◆ **What the task asks**
Reproduce the listing in its entirety. Do not reproduce the pictures.

◆ **Exercise data**

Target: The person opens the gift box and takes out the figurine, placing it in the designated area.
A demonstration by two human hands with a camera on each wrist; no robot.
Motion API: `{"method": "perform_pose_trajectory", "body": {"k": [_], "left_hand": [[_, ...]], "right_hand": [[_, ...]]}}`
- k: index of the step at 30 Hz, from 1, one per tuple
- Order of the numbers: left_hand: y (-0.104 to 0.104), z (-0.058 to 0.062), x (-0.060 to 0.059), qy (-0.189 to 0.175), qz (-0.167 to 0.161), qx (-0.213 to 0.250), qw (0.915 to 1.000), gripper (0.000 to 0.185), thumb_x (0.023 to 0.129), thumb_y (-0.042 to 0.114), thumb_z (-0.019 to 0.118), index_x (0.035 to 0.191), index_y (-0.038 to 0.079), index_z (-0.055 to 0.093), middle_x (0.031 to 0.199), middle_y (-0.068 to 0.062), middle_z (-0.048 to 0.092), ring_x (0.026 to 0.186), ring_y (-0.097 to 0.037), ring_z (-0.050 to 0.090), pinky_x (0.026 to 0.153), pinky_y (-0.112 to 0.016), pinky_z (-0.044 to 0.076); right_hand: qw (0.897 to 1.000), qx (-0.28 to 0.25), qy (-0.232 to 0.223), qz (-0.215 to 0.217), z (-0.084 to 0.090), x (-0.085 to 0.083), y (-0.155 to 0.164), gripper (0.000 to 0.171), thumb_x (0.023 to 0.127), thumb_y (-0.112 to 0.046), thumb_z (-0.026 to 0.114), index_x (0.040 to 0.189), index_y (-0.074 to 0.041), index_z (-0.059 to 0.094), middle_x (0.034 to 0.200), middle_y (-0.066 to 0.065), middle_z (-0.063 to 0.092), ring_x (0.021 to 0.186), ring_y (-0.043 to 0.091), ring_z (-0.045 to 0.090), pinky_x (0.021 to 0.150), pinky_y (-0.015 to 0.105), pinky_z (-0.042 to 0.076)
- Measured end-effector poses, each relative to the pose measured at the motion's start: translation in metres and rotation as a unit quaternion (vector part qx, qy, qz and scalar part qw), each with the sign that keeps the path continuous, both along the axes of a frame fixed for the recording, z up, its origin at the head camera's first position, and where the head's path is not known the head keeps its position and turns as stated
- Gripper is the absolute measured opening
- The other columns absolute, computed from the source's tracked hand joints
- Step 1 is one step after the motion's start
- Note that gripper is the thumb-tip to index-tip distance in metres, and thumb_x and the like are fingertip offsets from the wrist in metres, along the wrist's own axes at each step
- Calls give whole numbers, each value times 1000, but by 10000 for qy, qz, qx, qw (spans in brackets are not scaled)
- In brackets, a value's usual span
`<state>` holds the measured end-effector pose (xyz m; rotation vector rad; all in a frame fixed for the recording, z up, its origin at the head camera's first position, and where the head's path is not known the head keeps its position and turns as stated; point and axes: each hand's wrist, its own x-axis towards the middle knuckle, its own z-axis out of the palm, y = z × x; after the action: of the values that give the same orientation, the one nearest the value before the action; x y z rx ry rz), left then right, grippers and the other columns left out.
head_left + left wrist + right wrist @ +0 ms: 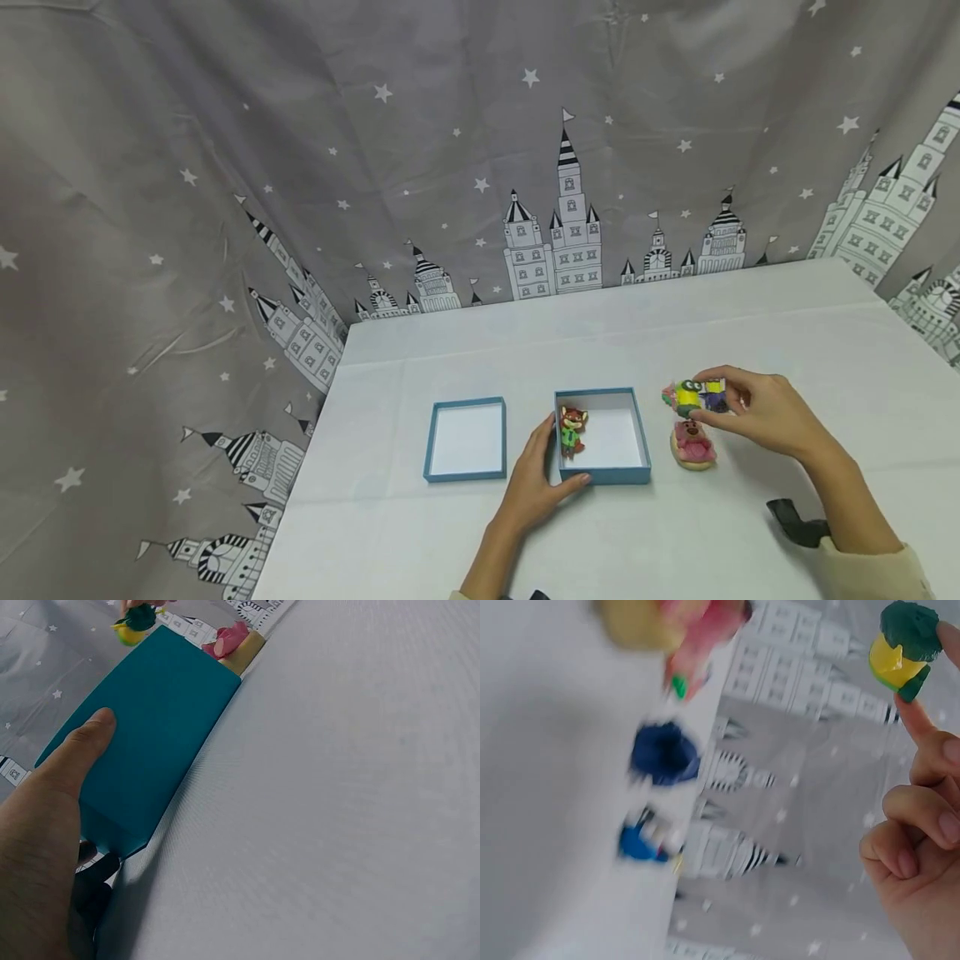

◆ **Exercise result**
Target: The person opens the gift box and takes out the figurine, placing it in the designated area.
A demonstration by two human hands with a camera on each wrist; no robot.
Motion API: `{"method": "perform_pose_trajectory", "body": {"k": [_], "left_hand": [[_, ...]], "right_hand": [[_, ...]]}}`
- k: index of the step at 30 Hz, from 1, one per tuple
- Order of the numbers: left_hand: y (-0.104 to 0.104), z (-0.058 to 0.062), x (-0.060 to 0.059), qy (-0.189 to 0.175), qz (-0.167 to 0.161), qx (-0.213 to 0.250), qw (0.915 to 1.000), gripper (0.000 to 0.185), thumb_x (0.023 to 0.129), thumb_y (-0.042 to 0.114), thumb_z (-0.019 to 0.118), index_x (0.035 to 0.191), index_y (-0.038 to 0.079), index_z (-0.055 to 0.093), middle_x (0.031 to 0.199), middle_y (-0.068 to 0.062), middle_z (-0.048 to 0.092), ring_x (0.026 to 0.186), ring_y (-0.097 to 0.037), ring_z (-0.050 to 0.090), pinky_x (0.026 to 0.153), pinky_y (-0.112 to 0.016), pinky_z (-0.044 to 0.076); right_hand: qw (0.897 to 1.000), qx (-0.28 to 0.25), qy (-0.232 to 0.223), qz (-0.215 to 0.217), z (-0.084 to 0.090), x (-0.085 to 0.083), y (-0.155 to 0.164), gripper (0.000 to 0.171), thumb_x (0.023 to 0.127), thumb_y (-0.112 to 0.046), thumb_z (-0.026 to 0.114), index_x (0.040 to 0.189), index_y (-0.074 to 0.041), index_z (-0.059 to 0.094), middle_x (0.034 to 0.200), middle_y (-0.066 to 0.065), middle_z (-0.063 to 0.092), ring_x (0.021 to 0.186), ring_y (-0.043 to 0.091), ring_z (-0.045 to 0.090), pinky_x (0.021 to 0.150), pinky_y (-0.015 to 0.105), pinky_z (-0.042 to 0.076)
- Measured end-effector poses, each relative to the pose measured at the motion's start: translation in metres and rotation as a unit quaternion (vector part qx, qy, qz and scalar part qw), each with the sign that keeps the path continuous, both along the axes of a frame fixed for the recording, z up, its origin at the head camera's first position, and where the head's path is not known the head keeps its position and turns as stated
- Gripper is the absolute measured opening
- The other columns absolute, computed from the source's tracked hand joints
- Step 1 is one step after the motion's start
- Note that gripper is the thumb-tip to index-tip distance in metres, and thumb_x and the like are fingertip offsets from the wrist in metres, along the wrist's own axes at each step
- Calls give whole numbers, each value times 1000, but by 10000 for qy, qz, qx, qw (spans in brackets are not scaled)
- In brackets, a value's usual span
`<state>` holds the measured end-effector pose (xyz m; rotation vector rad; all in a frame fixed for the recording, z up, its origin at the head camera's first position, and where the head's path is not known the head keeps its position and turns as stated; point and axes: each hand's wrist, its own x-axis towards the middle knuckle, its own z-axis out of the palm, y = z × x; after the action: of the values that give the same orientation, the one nearest the value before the action; x y z rx ry rz), left then right, grippers and the other columns left out.
head_left + left wrist + right wrist @ +0 ms: 

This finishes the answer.